--- LISTED ENTRIES Enclosed Below ---

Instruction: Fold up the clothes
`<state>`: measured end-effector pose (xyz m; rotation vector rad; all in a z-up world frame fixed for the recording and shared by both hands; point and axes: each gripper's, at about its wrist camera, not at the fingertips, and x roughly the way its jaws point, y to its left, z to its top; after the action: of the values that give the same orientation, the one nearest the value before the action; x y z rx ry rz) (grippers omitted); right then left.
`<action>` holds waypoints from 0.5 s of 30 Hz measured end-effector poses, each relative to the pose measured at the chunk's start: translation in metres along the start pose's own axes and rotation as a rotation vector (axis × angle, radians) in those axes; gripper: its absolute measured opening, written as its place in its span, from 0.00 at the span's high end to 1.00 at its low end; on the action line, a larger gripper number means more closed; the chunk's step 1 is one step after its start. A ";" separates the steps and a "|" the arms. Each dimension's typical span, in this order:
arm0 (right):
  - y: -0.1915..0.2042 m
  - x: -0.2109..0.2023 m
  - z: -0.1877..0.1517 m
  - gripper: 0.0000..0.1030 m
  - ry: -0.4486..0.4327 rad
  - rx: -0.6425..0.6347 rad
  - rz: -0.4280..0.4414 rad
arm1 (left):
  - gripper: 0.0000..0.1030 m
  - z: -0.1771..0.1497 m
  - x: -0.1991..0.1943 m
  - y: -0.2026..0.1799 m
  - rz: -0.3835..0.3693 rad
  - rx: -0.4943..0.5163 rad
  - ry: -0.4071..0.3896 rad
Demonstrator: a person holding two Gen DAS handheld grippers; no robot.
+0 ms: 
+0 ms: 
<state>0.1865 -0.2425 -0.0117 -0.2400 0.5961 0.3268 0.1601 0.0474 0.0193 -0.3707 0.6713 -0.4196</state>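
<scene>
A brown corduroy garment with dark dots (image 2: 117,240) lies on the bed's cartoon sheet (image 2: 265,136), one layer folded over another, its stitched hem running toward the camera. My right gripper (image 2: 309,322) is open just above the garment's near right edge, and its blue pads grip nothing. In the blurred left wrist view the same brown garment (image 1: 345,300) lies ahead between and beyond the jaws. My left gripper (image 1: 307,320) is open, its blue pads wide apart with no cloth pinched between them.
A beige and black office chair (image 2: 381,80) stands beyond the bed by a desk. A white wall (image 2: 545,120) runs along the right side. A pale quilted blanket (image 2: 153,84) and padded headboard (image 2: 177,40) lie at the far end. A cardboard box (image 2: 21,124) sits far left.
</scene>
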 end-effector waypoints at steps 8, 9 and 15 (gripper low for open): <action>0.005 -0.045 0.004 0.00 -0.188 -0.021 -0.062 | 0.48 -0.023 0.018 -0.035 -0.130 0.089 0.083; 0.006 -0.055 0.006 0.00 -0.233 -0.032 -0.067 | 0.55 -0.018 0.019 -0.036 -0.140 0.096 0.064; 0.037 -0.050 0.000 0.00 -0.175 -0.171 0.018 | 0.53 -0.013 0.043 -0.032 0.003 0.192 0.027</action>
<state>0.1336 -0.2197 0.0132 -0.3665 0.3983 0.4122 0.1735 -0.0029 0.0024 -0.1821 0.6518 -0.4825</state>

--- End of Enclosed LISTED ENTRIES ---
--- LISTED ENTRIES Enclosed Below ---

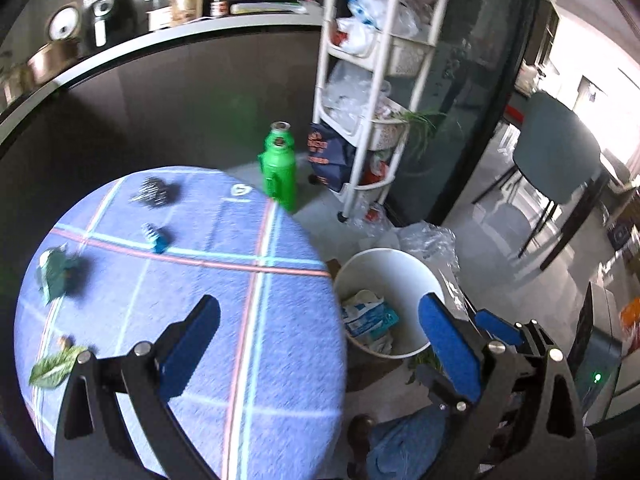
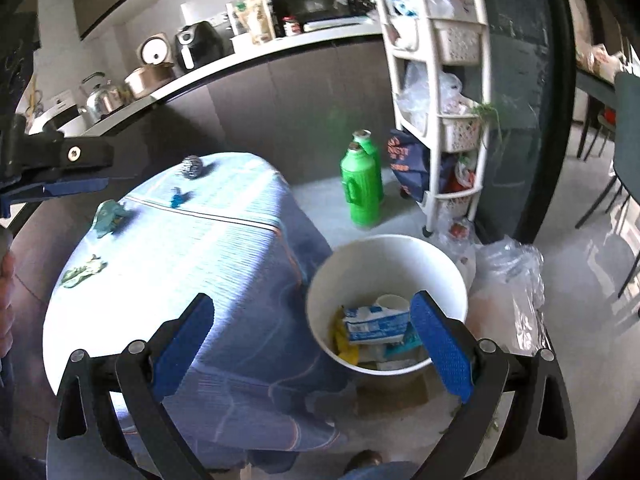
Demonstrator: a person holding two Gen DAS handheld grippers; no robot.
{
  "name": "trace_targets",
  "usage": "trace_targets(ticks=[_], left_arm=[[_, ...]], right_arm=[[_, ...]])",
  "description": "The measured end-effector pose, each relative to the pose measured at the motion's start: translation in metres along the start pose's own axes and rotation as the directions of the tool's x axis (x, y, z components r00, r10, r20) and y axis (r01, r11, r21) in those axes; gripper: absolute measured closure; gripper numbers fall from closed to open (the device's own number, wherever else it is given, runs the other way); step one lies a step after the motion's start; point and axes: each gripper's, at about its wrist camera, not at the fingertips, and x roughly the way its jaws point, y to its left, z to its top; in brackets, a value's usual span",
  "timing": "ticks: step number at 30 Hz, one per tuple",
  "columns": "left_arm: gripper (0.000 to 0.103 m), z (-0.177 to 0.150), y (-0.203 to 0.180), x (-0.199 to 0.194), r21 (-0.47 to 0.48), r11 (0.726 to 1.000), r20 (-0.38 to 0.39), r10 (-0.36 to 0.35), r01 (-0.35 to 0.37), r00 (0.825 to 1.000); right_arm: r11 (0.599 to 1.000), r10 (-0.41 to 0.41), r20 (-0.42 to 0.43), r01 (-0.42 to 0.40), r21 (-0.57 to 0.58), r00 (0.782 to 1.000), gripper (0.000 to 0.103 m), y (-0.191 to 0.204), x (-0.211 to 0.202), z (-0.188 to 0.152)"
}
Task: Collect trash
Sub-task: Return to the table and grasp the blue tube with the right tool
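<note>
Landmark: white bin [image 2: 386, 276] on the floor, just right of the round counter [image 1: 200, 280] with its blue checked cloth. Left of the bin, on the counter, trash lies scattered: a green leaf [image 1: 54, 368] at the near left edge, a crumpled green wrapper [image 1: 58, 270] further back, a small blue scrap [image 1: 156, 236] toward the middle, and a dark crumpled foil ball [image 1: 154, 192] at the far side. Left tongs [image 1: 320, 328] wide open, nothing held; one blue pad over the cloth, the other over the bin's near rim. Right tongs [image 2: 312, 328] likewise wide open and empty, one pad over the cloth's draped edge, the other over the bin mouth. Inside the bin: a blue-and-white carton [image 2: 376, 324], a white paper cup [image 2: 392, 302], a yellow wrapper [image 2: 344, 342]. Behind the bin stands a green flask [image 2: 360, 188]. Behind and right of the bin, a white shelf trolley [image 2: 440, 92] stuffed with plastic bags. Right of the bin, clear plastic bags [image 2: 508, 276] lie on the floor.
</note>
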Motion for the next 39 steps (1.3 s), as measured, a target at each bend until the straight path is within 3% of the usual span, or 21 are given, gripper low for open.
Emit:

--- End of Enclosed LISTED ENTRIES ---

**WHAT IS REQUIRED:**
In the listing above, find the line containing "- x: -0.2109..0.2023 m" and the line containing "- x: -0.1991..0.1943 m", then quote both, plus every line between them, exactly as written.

**EXPECTED ANSWER:**
  - x: -0.2109..0.2023 m
  - z: -0.1877..0.1517 m
  - gripper: 0.0000..0.1030 m
  - ry: -0.4486..0.4327 rad
  - rx: -0.6425..0.6347 rad
  - rz: -0.4280..0.4414 rad
arm1 (left):
  - gripper: 0.0000..0.1030 m
  - z: -0.1771..0.1497 m
  - x: -0.1991..0.1943 m

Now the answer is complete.